Deux fois médaillée d’argent et une fois de bronze en trois participations aux Jeux, la hockeyeuse  Américaine Natalie Darwitz évoque les « Jeux à la maison », ses premiers à l’âge de 18 ans en 2002 à Salt Lake City dans ce nouvel épisode de notre série « paroles d’Olympiens ».


L’attaquante Natalie Darwitz, crosse en mains à partir de l’âge de 5 ans, internationale
dès l’adolescence, fut un pilier de l’équipe nationale américaine de hockey sur glace durant plus de 10 ans, capitaine à partir de 2007, trois fois olympienne et toujours sur le podium, trois fois championne du monde en 2005, 2008 et 2009 et quintuple médaillée d’argent. Sur la scène olympique, son équipe a subi deux fois la loi du Canada en finale (3-2 en 2002 et 2-0 en 2010) et une fois celle de la Suède en demi-finale (3-2 en 2006) avant d’aller chercher le bronze. 

Quand elle rassemble ses souvenirs, l’enfant d’Eagan (Minnesota) née en octobre 1983
et devenue entraîneur après avoir raccroché son maillot, son casque et ses patins après les Jeux de Vancouver 2010, se tourne vers son premier tournoi olympique. Pour deux raisons :
« Les Jeux de 2002 sont probablement mes favoris parce qu’ils ont été les premiers. J’avais 18 ans et la chance d’évoluer dans mon propre pays, à Salt Lake City. Un expérience phénoménale. Enfiler le maillot national aux Jeux Olympiques, avec la présence de toute ma famille et de mes amis : des Jeux vraiment très spéciaux pour moi. J’ai joué le premier match et je suis devenue une olympienne pour la vie ! »

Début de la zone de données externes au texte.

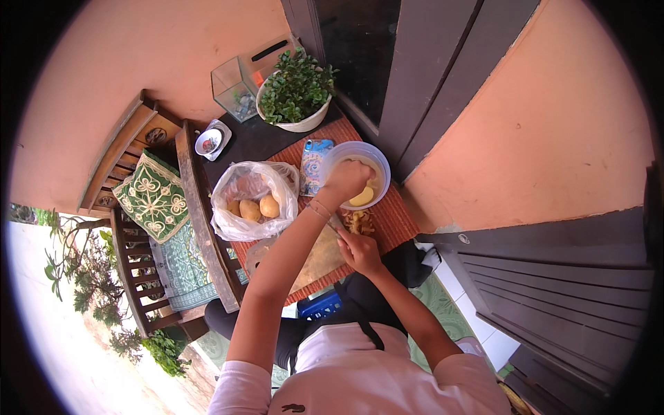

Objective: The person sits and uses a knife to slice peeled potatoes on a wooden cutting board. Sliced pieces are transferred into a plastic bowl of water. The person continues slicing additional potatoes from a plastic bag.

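My left hand reaches into a round translucent plastic bowl of cloudy liquid. Its fingers are curled, and what they may hold is hidden. A peeled yellow potato lies in the bowl just below the hand. My right hand grips a knife, whose blade points up and left, partly hidden by my left forearm. Under it is a worn wooden cutting board. A heap of peelings lies between board and bowl. Left of my forearm, an open white plastic bag holds several unpeeled potatoes.
A phone in a patterned case lies beside the bowl on the red-orange woven mat. Behind stand a potted plant, a glass tank and a small white bowl. A wooden bench adjoins the table's left side.
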Available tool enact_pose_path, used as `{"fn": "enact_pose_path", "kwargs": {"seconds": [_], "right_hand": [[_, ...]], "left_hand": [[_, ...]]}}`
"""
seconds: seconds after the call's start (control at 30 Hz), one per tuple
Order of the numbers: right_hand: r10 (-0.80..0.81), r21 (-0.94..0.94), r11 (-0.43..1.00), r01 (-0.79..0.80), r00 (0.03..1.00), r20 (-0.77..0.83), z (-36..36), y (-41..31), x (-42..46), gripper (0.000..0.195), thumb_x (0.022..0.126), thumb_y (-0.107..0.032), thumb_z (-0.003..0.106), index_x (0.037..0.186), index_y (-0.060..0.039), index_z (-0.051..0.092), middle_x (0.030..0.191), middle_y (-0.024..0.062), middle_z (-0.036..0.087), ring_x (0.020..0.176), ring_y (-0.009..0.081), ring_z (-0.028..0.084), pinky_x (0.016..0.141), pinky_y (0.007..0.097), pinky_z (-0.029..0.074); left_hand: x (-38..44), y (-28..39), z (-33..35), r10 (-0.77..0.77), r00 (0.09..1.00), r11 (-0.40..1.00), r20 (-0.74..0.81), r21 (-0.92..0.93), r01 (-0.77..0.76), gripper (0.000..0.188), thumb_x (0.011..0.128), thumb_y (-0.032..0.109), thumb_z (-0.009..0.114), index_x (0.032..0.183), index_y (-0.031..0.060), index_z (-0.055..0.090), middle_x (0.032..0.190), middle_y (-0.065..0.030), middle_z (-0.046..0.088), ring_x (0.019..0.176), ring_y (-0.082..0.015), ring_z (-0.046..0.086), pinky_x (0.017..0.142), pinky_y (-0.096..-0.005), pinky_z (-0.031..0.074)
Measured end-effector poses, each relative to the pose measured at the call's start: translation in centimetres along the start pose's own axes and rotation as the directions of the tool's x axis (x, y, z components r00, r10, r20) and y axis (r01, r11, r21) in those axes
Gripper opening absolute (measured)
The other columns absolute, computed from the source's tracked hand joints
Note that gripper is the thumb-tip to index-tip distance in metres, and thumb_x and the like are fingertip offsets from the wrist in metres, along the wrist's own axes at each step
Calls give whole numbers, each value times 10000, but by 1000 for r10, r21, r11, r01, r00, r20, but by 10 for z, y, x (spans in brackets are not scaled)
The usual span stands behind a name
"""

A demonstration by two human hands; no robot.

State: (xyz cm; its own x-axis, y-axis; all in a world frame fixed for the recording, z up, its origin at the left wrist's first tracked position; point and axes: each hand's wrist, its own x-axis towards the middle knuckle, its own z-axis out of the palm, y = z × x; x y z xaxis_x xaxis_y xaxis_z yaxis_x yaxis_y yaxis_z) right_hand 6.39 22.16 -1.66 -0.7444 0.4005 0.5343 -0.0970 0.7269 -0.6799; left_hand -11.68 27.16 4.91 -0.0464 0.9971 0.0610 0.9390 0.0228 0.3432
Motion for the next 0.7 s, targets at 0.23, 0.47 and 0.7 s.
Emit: {"fn": "enact_pose_path", "kwargs": {"seconds": [0.23,0.47,0.7], "right_hand": [[-26,-22,999,26,999,-21,2,2,-1,332,862,-85,618,1183,-17,567,647,67,552,555,224,581,514,354,464],[-29,-4,1000,29,999,-39,3,3,-1,351,860,-78,617,1199,-17,552,646,70,549,552,225,580,515,359,467],[-33,-11,999,33,999,-38,4,3,-1,354,863,-75,609,1206,-13,546,646,73,550,550,227,580,514,360,467]], "left_hand": [[3,4,-5,34,982,999,184,-35,-28,264,627,83,698,889,113,711,888,-114,682,874,-286,650,787,-383,514],[1,4,9,54,961,998,269,21,-62,379,592,72,721,968,109,685,967,-108,657,941,-295,629,823,-394,505],[0,1,15,54,949,997,312,33,-68,377,592,34,718,958,105,660,930,-98,663,943,-296,628,812,-398,504]]}}
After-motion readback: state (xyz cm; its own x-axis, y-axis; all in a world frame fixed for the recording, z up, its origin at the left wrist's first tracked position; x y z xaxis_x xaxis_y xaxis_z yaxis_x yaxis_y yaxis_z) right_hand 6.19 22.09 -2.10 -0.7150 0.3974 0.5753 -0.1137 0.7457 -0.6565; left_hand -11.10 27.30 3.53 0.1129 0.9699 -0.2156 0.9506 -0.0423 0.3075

Mais ce n’est pas tout. « On a affronté la Finlande, je crois que c’était en 1/2 finale » (c’était en fait le dernier match du 2e tour, remporté 5-0). « J’ai signé un hat-trick. C’était un tel plaisir ! Je m’en rappelle parce que je jouais avec une mes meilleures amies, Krissy Wendell et c’est plus sympa d’avoir un grand souvenir quand on le partage avec quelqu’un. On a pu jouer un grand match ensemble, avec le sourire, puis rejoindre ensuite nos familles. C’est un souvenir que je chérirai toujours ».

Natalie Darwitz a aussi pris beaucoup de plaisir à Vancouver en 2010 car elle jouait au pays du hockey sur glace. Les Américaines y ont évolué dans des arènes remplies à ras bord d’une foule de connaisseurs pour une ambiance qu’elle qualifie de « phénoménale », y compris en finale où l’équipe Canadienne s’est détachée 2-0 grâce à deux buts de Marie-Philip Poulin dès le premier quart-temps, conservant le score intact jusqu’à la fin du match.

Au cours d’une carrière où elle a accumulé les honneurs (notamment élue meilleure joueuse de la ligue professionnelle nord-américaine avec les Minnesota Whitecaps en 2006-2077), Natalie Darwitz ne voit rien de plus important que les Jeux Olympiques : « Pour moi, ils sont le pinacle du hockey féminin. J’ai joué dans les championnats du monde, dans les tournois internationaux, mais il n’y a rien de comparable. La scène mondiale, l’atmosphère, toute cette excitation, la télévision nationale et mondiale.… C’est si spécial d’être entouré des meilleurs athlètes hivernaux au monde dans tous les sports. C’est quelque chose qui rend fier et humble. Pour une hockeyeuse, il n’y a pas de niveau plus élevé ».